High-resolution MRI scans of each participant allowed the researchers to create a personalized 3-D digital twin of every patient’s heart. The models helped the team analyze how electrical signals traveled within each organ and determine which areas of the heart were likely causing arrhythmia.

“In the patient’s digital twin, we can try different scenarios for treatment before we treat the actual patient and provide the treating physician with the best, most optimal scenario, minimizing damage to the heart, and increasing the potential for a successful treatment,” Trayanova says in the statement. “The digital twin allows us to address all potential sources of arrhythmias that may not be seen by clinical interrogation. We exhaust all possibilities.”

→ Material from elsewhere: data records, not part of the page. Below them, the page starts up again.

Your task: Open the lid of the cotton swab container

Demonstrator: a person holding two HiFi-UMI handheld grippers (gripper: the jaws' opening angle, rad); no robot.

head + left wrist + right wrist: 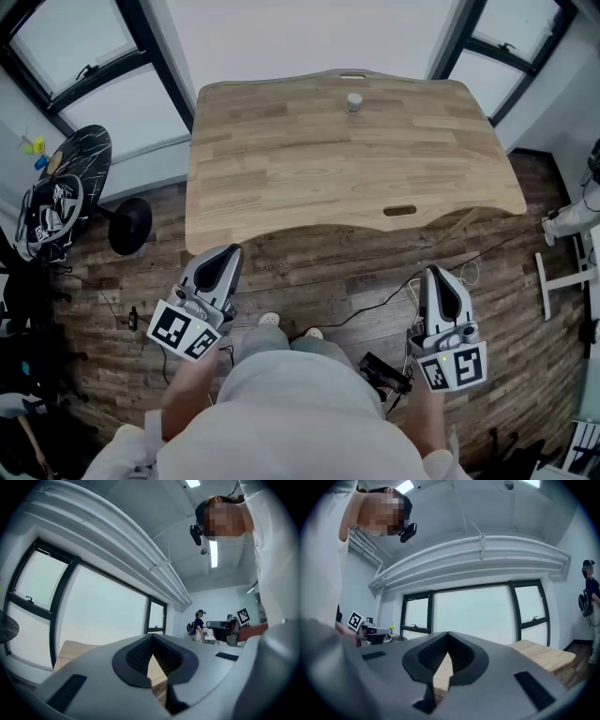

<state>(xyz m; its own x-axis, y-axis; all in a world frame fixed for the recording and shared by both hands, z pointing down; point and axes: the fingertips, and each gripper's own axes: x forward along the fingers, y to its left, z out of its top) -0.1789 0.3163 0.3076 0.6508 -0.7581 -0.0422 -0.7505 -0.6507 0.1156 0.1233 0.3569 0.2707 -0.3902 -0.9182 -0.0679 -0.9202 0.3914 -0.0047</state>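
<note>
Wooden table [281,178], small distant container [353,102], details indistinct

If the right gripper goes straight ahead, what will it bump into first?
The right gripper would probably meet the wooden table at its near edge, or skim over the top; height is unclear.

Small pale cotton swab container [353,102] is standing upright near the far edge of the wooden table [281,169], alone there, too small to make out its lid; an oval slot [400,210] is showing near the table's near edge, to the right. Person [300,422] is standing back from the table, holding the left gripper [231,253] and right gripper [433,274] over the plank floor [319,281]; both are pointing toward the table, jaws drawn together, well apart from the container; a black round base [128,225] is sitting on the floor at left.
</note>
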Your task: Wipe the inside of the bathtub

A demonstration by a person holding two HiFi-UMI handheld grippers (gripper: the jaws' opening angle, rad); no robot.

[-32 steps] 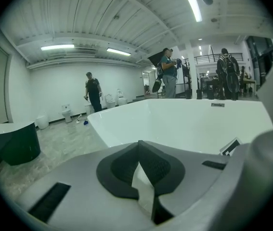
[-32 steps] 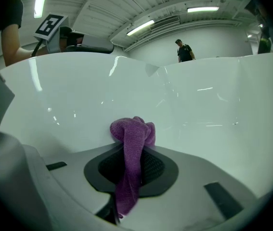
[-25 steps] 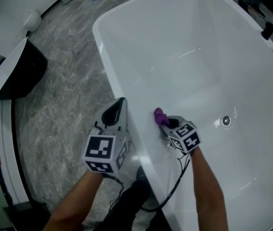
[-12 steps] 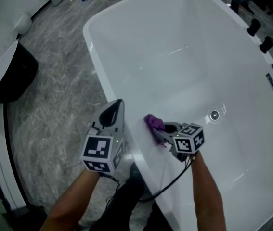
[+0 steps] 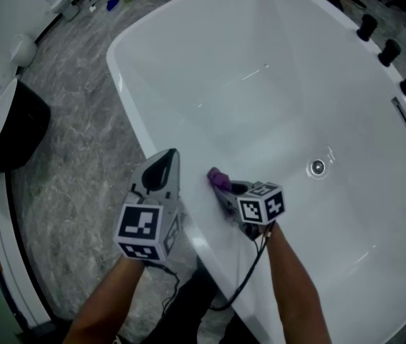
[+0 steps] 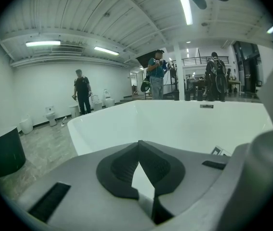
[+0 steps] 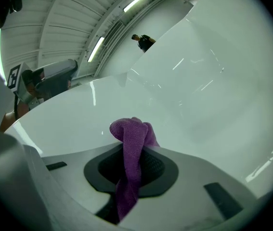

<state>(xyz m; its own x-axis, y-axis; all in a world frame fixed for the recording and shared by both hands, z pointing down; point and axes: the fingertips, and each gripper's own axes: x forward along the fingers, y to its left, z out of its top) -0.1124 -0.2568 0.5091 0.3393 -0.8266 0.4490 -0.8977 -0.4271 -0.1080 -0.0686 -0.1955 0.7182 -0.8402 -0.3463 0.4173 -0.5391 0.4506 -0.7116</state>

The doctors then relied on those predictions to destroy each patient’s problematic heart tissue. The surgery usually takes around three hours, but the digital heart guidance reduced it to about 30 minutes, lowering the risk of complications from prolonged sedation, reports Elie Dolgin at Science News. Afterwards, the team couldn’t trigger arrhythmia in any of the participants, which is how physicians determine whether the procedure was successful.

Digital Twins Improve Patient Outcomes

Eight of the patients remained arrhythmia-free—even without medication—within the average follow-up period of a little over a year. The other two participants each experienced an episode of ventricular tachycardia within a month of their surgeries, but implanted defibrillators fixed their heartbeats. Neither has experienced heart issues since then, and both have reduced their antiarrhythmic drug doses.

While the long-term success rate of traditional ablation is around 60 percent, the digital twin-guided method led to a 100 percent success rate.

The approach “is very innovative,” says Babak Nazer, a cardiac electrophysiologist at the University of Washington who was not involved in the work, to Science News. “These are state-of-the-art cardiac simulations.”

The team is now working on a bigger trial to continue testing the digital twin approach, and they also plan to expand their research to more cardiac conditions. Those larger studies will be necessary to determine whether the technology consistently leads to better care, Nazer tells Science News. “That’ll tell me if it’s a game-changer or a physiologically elegant widget.”